0003 README specification#

Status#

Accepted

Context#

OEP-55 states that one of the jobs of a maintainer is to maintain an up-to-date and useful readme. While it laid out some possibilities about what should go into a README, it did not go into much detail.

OEP-19 also suggests that README files should exist but does not provide a lot of guidance on specifics.

Decision#

We will define a specification that READMEs in the Open edX project must follow. By having a single definition, we can make it easier for people to navigate between projects and find the most important information quickly.

Specification#

The readme of a well-maintained repo should contain at least the following sections (an example template follows this section). Ideally in this exact order with additional sections added where it makes sense based on the maintainers judgement.

  • Title - The name of the component.

  • Badges - A set of badges that quickly let visitors review the health of the project.

    • The badges section should contain at minimum the following badges:

      • License - Indicating the license of the repo.

      • Maintenance Status - One of maintained, deprecated, unsupported, experimental.

      • CI Status - The status of CI testing on the main branch.

      • Package Published Status - If the component is a library, then a badge indicating whether publishes to the relevant package index are passing. For example, has the latest version been successfully published to PyPI or NPM?

  • Purpose - A paragraph or two summarizing the purpose of this component. This should be oriented towards people who are new to the Open edX project.

  • Getting Started with Development - A section that helps developers get oriented. Unless the repo has unusual workflows, this might be as simple as linking to the Python or frontend developer how-to.

  • Getting Help - A section to indicate where and how the user can get help with the component, including how they should go about reporting issues with the component. It should link to relevant docs as well as places where the users can get help from other humans.

  • Contributing - A section to indicate how new users can contribute to this component. This section should at the very least contain a link to the general How to Contribute documentation for the Open edX Project.

    The level of contributions that the maintainer is willing to accept should also be clearly described here. Some possible values might be:

    • fixes only - no new features are being accepted at this point, but fixes and maintenance updates welcome.

    • new features accepted - please discuss your new ideas with the maintainers before you write code to increase the changes that features are accepted.

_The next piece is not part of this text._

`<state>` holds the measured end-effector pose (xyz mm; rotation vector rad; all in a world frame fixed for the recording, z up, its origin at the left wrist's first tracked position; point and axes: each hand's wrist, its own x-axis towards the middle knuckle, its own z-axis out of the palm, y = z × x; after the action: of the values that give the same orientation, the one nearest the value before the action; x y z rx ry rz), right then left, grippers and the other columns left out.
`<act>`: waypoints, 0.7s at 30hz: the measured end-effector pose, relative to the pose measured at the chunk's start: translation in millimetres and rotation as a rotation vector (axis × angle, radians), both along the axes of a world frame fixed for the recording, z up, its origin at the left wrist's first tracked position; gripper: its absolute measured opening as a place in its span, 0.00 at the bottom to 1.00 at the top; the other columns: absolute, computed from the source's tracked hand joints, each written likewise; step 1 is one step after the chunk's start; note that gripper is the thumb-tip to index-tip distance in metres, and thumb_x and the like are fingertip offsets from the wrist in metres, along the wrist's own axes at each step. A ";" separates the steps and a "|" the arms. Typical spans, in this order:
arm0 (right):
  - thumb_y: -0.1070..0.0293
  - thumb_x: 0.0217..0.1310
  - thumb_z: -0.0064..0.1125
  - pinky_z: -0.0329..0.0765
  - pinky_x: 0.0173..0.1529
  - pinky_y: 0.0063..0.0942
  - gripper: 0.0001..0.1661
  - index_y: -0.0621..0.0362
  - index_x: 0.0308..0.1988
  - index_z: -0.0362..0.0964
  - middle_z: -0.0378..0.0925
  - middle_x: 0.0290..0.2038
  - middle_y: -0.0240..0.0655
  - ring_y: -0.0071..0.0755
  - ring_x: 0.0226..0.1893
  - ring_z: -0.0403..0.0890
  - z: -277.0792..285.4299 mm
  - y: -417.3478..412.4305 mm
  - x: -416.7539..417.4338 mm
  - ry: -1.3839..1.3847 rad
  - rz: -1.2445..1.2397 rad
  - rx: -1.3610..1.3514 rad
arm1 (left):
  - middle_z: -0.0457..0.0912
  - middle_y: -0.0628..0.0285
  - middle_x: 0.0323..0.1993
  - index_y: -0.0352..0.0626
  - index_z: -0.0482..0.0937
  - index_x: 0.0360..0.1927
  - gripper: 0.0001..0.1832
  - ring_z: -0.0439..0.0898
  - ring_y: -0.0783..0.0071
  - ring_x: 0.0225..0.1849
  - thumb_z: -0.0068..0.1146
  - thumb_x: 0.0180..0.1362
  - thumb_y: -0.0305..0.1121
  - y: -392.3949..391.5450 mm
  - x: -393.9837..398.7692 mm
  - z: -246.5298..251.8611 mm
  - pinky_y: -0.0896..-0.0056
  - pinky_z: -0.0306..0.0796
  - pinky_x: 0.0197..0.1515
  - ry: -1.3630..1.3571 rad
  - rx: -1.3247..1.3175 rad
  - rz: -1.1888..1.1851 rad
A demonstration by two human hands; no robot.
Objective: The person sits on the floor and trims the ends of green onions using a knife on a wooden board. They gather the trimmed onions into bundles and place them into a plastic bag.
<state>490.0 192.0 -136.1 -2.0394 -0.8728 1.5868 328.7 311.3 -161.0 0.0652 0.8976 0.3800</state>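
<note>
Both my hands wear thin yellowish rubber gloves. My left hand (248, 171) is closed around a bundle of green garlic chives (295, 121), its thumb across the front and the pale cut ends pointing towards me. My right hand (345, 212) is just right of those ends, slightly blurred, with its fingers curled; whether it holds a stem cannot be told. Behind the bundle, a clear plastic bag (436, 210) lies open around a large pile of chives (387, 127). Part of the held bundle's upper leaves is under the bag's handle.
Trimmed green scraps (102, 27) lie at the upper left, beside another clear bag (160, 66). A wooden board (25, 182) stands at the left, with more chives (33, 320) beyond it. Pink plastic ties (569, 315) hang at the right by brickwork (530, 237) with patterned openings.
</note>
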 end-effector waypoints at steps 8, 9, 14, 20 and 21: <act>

    • security only - no changes accepted except for security fixes.

  • Open edX Code of Conduct - A section that links to the Open edX Code of Conduct

  • People - A section that tells people how they can find the current maintainers of this component. Usually a link to the Backstage page for the component.

  • Reporting Security Issues - A link to the e-mail address where security issues can be reported.

Template#

If you have an existing repository that needs to update its README.rst file to match the standards defined here. You can begin by copying the templated README.rst from the cookiecutter repository used to create new Open edX repos.